## Your objective
Word for word, retype the lines from the one containing "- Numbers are" to the last line of the data below, both ends included.

○ ○ ○

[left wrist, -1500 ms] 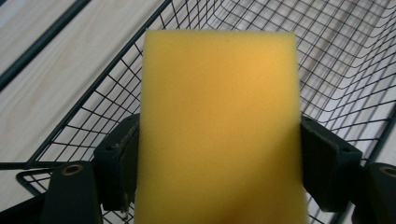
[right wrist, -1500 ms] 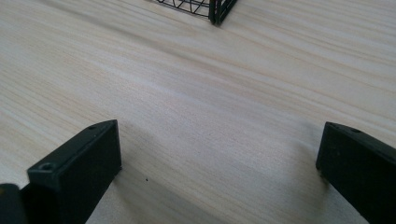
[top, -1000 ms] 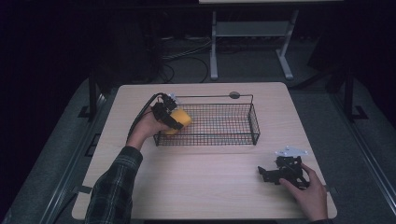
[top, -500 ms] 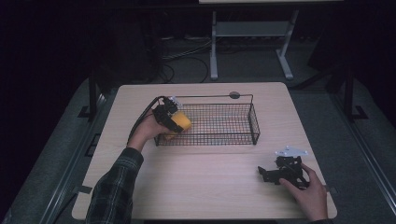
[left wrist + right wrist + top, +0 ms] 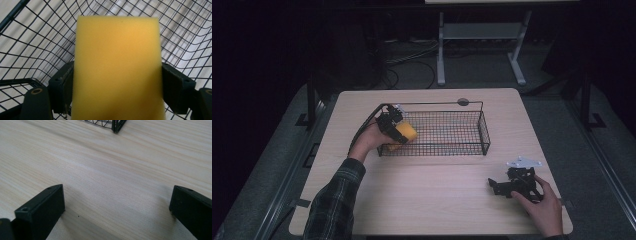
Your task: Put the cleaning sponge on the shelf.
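Note:
A yellow sponge (image 5: pixel 404 134) hangs inside the left end of a black wire basket (image 5: pixel 484 132), just above its mesh floor. My left gripper (image 5: pixel 394 127) comes in over the basket's left rim and is shut on the sponge. In the left gripper view the sponge (image 5: pixel 117 70) sits squarely between both black pads, with the basket mesh (image 5: pixel 37 37) behind it. My right gripper (image 5: pixel 498 186) lies on the table near the front right corner, pointing left, held by a hand. In the right gripper view its jaws (image 5: pixel 117 202) stand wide open over bare wood.
The light wooden table (image 5: pixel 437 200) carries the basket at its middle back. A small dark round disc (image 5: pixel 463 102) is set in the tabletop behind the basket. The basket's near right corner (image 5: pixel 115 125) shows at the top of the right gripper view.

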A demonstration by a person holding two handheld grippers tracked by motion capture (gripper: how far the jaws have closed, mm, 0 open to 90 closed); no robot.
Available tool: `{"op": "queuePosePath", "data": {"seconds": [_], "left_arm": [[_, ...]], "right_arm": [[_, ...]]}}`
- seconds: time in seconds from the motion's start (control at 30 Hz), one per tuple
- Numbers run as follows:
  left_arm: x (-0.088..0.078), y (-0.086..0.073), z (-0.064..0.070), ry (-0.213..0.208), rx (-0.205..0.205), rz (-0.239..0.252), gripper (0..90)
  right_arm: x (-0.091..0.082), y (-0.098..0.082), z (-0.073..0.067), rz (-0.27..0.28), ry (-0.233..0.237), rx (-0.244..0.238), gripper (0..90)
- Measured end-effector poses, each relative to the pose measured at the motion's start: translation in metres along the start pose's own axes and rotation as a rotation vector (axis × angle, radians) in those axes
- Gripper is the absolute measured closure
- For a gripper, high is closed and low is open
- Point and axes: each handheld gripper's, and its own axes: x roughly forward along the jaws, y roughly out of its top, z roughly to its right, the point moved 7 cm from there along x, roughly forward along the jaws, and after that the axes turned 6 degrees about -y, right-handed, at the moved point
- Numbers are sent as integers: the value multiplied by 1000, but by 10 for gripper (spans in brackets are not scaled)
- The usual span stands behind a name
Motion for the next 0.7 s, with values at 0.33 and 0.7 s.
{"op": "queuePosePath", "data": {"seconds": [0.33,0.7], "left_arm": [[-3,1,-2,0,-16,17,179],[-18,5,-3,14,-19,76,175]], "right_arm": [[0,0,0,0,0,-1,0],[0,0,0,0,0,-1,0]]}}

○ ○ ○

## Exercise answer
- Numbers are sent as integers: the value multiplied by 1000, but by 10 for gripper (spans in brackets are not scaled)
- The usual span stands behind a name
Motion for the next 0.7 s, with values at 0.33 and 0.7 s.
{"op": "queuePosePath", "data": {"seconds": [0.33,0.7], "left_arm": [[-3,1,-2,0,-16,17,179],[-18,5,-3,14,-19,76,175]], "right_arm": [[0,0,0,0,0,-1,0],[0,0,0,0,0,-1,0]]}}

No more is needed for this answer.